El desconfinamiento puede verse afectado si se mantiene la subida de infectados.

Diego Sánchez de la Cruz

La reapertura global de la economía está en marcha desde hace varias semanas, pero la evolución de la enfermedad amenaza con descarrilar el proceso. Libre Mercado hablaba la semana pasada sobre el favorable desempeño de Austria, que ha cumplido casi un mes de avance hacia la normalización con buenas noticias en el frente sanitario.

Esta semana, Reino Unido ha empezado a diseñar su desconfinamiento. Las autoridades de Gales, Escocia e Irlanda del Norte diseñarán sus propios planes, de modo que la desescalada planteada por el gobierno de Boris Johnson solo aplica al territorio inglés, donde esta semana se ha permitido la vuelta al trabajo de millones de personas, paso previo para la reapertura escolar de comienzos de junio o la reactivación de las oficinas públicas a primeros de julio.
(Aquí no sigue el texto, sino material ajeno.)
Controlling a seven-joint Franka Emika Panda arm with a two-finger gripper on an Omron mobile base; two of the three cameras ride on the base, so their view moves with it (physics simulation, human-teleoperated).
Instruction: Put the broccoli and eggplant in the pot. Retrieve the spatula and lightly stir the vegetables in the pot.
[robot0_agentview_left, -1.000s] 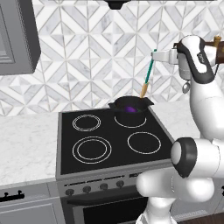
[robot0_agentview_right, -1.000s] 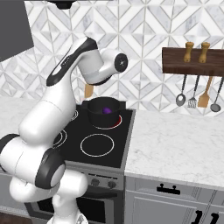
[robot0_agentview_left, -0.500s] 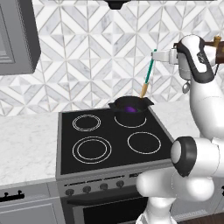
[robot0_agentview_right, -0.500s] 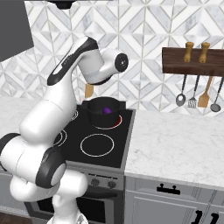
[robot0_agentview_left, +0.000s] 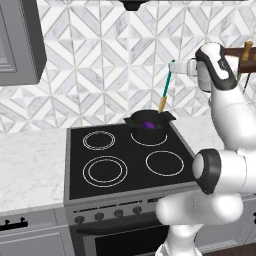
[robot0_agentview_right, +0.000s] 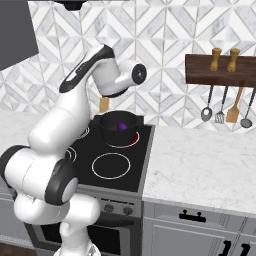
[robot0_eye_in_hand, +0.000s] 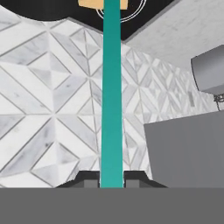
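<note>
Spatula (robot0_agentview_left: 166, 91): thin teal handle, flat yellow-orange blade; judged light, stiff, smooth enough to twist in a narrow grip. Gripped at handle's top end by clenched pincer (robot0_agentview_left: 173, 65); hangs blade-down just above rear rim of pot (robot0_agentview_left: 148, 128).

Left to right:
- Stove (robot0_agentview_left: 125, 158): 4 rings, 3 bare.
- Pot: black, on rear right ring; purple eggplant (robot0_agentview_left: 148, 124) inside; broccoli too hidden to confirm.
- Counter (robot0_agentview_right: 200, 165): bare marble.
- Wall rack (robot0_agentview_right: 220, 70): 4 hanging utensils, well apart, no obstruction.

Descent path to pot appears free.
</note>
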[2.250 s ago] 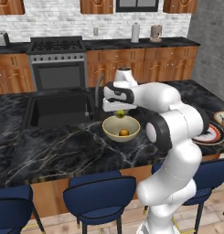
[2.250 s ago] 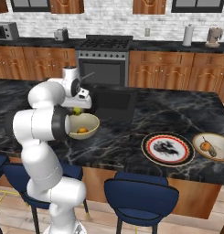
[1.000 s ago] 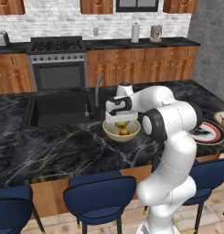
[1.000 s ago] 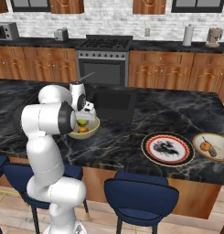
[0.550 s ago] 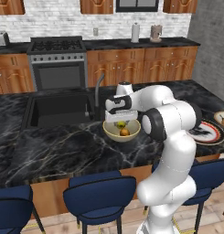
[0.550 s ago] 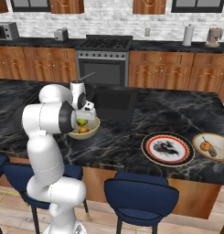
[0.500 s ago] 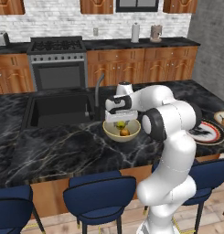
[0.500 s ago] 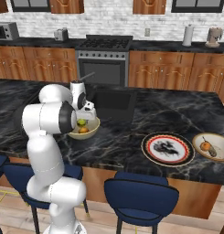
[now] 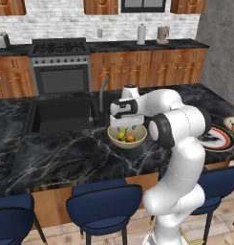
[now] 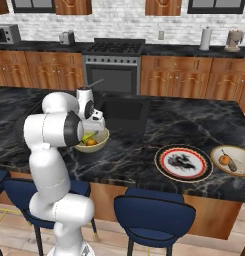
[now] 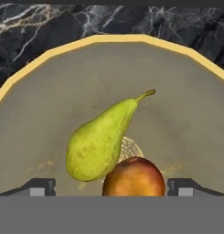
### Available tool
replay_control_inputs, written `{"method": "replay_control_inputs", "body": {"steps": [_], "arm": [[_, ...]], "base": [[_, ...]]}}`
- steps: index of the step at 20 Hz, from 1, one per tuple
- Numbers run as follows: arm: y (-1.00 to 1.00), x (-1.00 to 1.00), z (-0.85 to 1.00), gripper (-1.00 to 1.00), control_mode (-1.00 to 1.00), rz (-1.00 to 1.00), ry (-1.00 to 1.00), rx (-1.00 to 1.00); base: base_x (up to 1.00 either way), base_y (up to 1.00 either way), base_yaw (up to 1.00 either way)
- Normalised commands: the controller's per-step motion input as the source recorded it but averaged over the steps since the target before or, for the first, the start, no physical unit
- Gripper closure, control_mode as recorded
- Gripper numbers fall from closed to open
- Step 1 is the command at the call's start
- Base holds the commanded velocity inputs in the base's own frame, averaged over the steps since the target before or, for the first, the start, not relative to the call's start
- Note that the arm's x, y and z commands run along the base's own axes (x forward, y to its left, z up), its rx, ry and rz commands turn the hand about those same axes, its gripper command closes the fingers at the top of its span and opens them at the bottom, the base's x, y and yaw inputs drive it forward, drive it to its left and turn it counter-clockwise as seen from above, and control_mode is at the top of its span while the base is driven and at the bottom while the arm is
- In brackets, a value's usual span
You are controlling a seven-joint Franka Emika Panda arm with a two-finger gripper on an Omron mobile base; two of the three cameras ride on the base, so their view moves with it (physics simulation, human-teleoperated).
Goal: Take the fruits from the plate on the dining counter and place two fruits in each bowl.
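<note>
Pear (image 11: 102,142) touching orange fruit (image 11: 134,177) inside cream bowl (image 11: 49,91); end effector (image 11: 111,186) open above.

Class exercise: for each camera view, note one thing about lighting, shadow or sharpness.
Left base view: soft, even light, slightly blurry; the bowl casts little shadow. Right base view: flat light on the plate. Hand view: the pear is sharp, with a faint shadow under it.
</note>
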Motion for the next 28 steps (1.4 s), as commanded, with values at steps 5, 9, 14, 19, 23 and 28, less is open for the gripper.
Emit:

Francia también ha desplegado su política de salida desarrollando una polémica aplicación tecnológica que rastreará los movimientos de los ciudadanos desde comienzos de junio. La adscripción a la plataforma será voluntaria, pero el gobierno recomienda que los ciudadanos la usen para recibir alertas que les informen de posibles contactos con nuevos contagiados. Mientras tanto, ya está permitido moverse fuera de casa sin necesidad de autorización y sin límite de tiempo, aunque solo a una distancia máxima de 100 kilómetros. El país será dividido en distintas zonas: las verdes tendrán menos limitaciones por su mejor cuadro sanitario y las rojas sufrirán más controles por la mayor incidencia del patógeno.
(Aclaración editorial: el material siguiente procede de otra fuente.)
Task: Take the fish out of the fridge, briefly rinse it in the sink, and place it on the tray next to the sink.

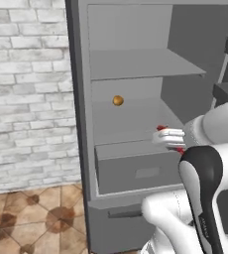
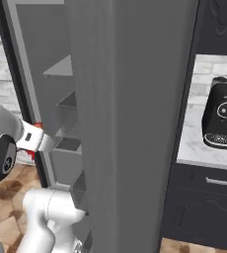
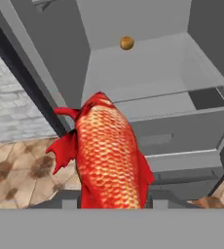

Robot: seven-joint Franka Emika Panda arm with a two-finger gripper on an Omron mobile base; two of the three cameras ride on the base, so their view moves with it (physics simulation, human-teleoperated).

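The fridge side wall fills the middle, its shelves at 9 o'clock. The arm reaches in from 8 o'clock, a red bit of fish at its tip. A black coffee machine stands on the marble worktop at 3 o'clock.

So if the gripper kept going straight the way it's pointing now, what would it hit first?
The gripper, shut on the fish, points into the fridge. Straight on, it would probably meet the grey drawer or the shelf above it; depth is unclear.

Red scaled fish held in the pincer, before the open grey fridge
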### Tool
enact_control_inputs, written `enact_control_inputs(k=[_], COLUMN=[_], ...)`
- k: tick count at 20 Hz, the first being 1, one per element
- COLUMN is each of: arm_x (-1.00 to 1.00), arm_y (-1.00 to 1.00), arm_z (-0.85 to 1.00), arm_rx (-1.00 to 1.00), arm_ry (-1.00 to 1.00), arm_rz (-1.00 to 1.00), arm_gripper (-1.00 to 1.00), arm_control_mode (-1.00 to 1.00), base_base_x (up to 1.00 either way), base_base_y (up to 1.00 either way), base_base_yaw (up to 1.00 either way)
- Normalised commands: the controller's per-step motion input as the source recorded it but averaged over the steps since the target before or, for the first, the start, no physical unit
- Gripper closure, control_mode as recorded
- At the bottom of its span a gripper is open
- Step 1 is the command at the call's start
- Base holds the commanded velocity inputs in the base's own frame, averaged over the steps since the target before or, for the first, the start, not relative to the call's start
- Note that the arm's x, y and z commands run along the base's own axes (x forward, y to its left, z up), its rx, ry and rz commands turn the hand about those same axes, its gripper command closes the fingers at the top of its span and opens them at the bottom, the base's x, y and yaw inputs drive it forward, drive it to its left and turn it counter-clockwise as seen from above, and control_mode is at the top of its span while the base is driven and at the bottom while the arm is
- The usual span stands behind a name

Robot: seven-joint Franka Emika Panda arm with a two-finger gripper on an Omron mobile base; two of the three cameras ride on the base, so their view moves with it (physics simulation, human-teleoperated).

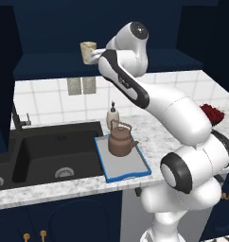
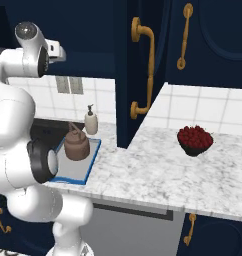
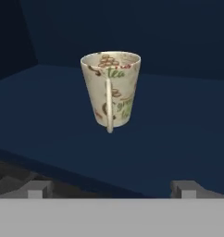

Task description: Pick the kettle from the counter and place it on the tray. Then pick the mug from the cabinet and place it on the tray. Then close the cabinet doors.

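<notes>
The cream mug [image 3: 111, 90] with its printed pattern stands upright on the navy shelf of the cabinet [image 3: 178, 120], handle turned toward me. My gripper [image 3: 111, 190] is open, a short way in front of the mug and level with it, nothing between its fingertips [image 3: 37, 189]. From the left base the mug [image 1: 88, 49] shows just left of my hand. The brown kettle [image 1: 120, 140] sits upright on the blue-rimmed tray [image 1: 130, 170] on the marble counter [image 2: 143, 170]. One cabinet door [image 2: 124, 70] stands open, edge-on, with its long gold handle [image 2: 145, 70].
A cream soap dispenser [image 1: 112, 115] stands just behind the tray. The black sink [image 1: 50, 156] lies left of the tray, with a dark tap [image 1: 19, 118]. A dark bowl of red fruit [image 2: 194, 140] sits on the counter to the right.
</notes>
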Motion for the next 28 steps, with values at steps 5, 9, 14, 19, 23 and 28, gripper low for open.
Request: enact_control_inputs(k=[5, 9, 14, 19, 23, 28], arm_x=[0.33, 0.44, 0.39, 0.26, 0.13, 0.06], arm_y=[0.28, 0.02, 0.00, 0.04, 0.01, 0.13], arm_z=[0.00, 0.00, 0.00, -0.01, -0.04, -0.15], arm_rx=[0.00, 0.00, 0.00, 0.00, 0.00, 0.00], arm_ry=[0.00, 0.00, 0.00, 0.00, 0.00, 0.00], arm_rz=[0.02, 0.02, 0.01, 0.00, 0.00, 0.00], arm_gripper=[-1.00, -1.00, -1.00, -1.00, -1.00, 1.00], arm_control_mode=[-1.00, -1.00, -1.00, -1.00, -1.00, -1.00], base_base_x=[0.00, 0.00, 0.00, 0.00, 0.00, 0.00], base_base_y=[0.00, 0.00, 0.00, 0.00, 0.00, 0.00], base_base_yaw=[0.00, 0.00, 0.00, 0.00, 0.00, 0.00])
En Estados Unidos, la Casa Blanca ha hecho una serie de recomendaciones a los gobiernos estatales, puesto que las soluciones tomadas en las próximas semanas dependen de éstos y no del poder federal que encabeza Donald Trump. En consecuencia, habrá territorios que avancen hacia la desescalada con más rapidez y menos cautelas que otros, en línea con la desigual incidencia del COVID-19 en el país norteamericano. El cuadro laboral preocupa, puesto que el paro ha subido al entorno del 15%, si bien se estima que el 78% de los nuevos parados están en situación de forma temporal.

Nuevos casos

Corea del Sur también ha empezado a dar pasos hacia la normalización. En marzo y abril, el país asiático decretó menos restricciones gracias a su buen manejo de big data y su apuesta por los test masivos. Sin embargo, en los últimos días se ha detectado un repunte de contagios que ha motivado nuevas medidas restrictivas en Seúl, como por ejemplo el cierre de 2.000 bares y discotecas de la capital.
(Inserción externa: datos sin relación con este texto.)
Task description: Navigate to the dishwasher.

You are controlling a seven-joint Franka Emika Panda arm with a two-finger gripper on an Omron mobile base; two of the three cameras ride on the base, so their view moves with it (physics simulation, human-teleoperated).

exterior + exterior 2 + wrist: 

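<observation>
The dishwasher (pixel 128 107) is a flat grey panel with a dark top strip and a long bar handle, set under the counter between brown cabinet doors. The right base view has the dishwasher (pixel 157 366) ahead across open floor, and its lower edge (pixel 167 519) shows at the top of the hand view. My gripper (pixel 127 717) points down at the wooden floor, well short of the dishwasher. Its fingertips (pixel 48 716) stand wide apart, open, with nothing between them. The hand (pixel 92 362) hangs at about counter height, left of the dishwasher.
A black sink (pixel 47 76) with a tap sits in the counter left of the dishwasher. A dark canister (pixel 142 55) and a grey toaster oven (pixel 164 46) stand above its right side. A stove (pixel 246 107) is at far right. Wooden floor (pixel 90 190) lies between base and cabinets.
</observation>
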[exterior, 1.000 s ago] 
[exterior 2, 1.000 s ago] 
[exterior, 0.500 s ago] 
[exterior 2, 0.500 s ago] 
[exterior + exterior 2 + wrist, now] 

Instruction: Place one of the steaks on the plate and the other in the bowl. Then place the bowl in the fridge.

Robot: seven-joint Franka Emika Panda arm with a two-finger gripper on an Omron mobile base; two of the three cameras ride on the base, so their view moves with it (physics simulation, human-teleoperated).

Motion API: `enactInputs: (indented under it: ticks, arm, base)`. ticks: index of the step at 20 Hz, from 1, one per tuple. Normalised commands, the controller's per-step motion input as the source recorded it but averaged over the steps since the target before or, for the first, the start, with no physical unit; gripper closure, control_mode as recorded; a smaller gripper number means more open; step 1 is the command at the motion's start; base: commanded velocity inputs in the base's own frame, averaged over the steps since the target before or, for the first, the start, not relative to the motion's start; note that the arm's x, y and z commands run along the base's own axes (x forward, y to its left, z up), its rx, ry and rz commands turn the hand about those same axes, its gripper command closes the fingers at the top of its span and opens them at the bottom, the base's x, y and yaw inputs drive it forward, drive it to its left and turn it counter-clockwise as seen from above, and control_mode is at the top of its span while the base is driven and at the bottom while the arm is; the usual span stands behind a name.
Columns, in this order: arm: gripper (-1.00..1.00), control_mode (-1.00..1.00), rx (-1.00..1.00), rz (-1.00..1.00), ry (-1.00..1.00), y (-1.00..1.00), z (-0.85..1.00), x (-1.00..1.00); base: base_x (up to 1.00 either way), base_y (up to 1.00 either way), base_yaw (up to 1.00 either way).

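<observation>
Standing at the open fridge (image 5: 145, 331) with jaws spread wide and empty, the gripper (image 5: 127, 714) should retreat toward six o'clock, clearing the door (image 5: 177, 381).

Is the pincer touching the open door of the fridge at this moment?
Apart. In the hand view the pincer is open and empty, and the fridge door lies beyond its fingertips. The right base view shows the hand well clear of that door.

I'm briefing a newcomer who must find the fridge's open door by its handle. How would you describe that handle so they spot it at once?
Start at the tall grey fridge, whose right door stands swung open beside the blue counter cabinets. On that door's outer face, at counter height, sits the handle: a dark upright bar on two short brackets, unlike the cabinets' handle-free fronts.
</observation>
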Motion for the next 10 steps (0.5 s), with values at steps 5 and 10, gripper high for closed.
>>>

Algo similar ha sucedido en Alemania, donde la tasa de reproducción de la enfermedad (es decir, el número de personas infectadas por cada nuevo positivo) ha vuelto a situarse por encima de 1. Aunque el país teutón ha gestionado la pandemia con mejores resultados que la mayoría de sus socios europeos, la reapertura de las escuelas o la reanudación de la Bundesliga pueden verse afectadas por el aumento registrado en este indicador, que se mantuvo por debajo de 1 durante tres semanas pero llegó a 1,13 el pasado domingo (10 de mayo).

China, país donde arrancó la pandemia, también presenta varios escenarios sanitarios preocupantes. La ciudad de Hurbin ha entrado en una nueva fase de confinamiento después de un fuerte aumento de los contagios. También preocupa la situación en Shulan, donde las cuarentenas vuelven a estar encima de la mesa.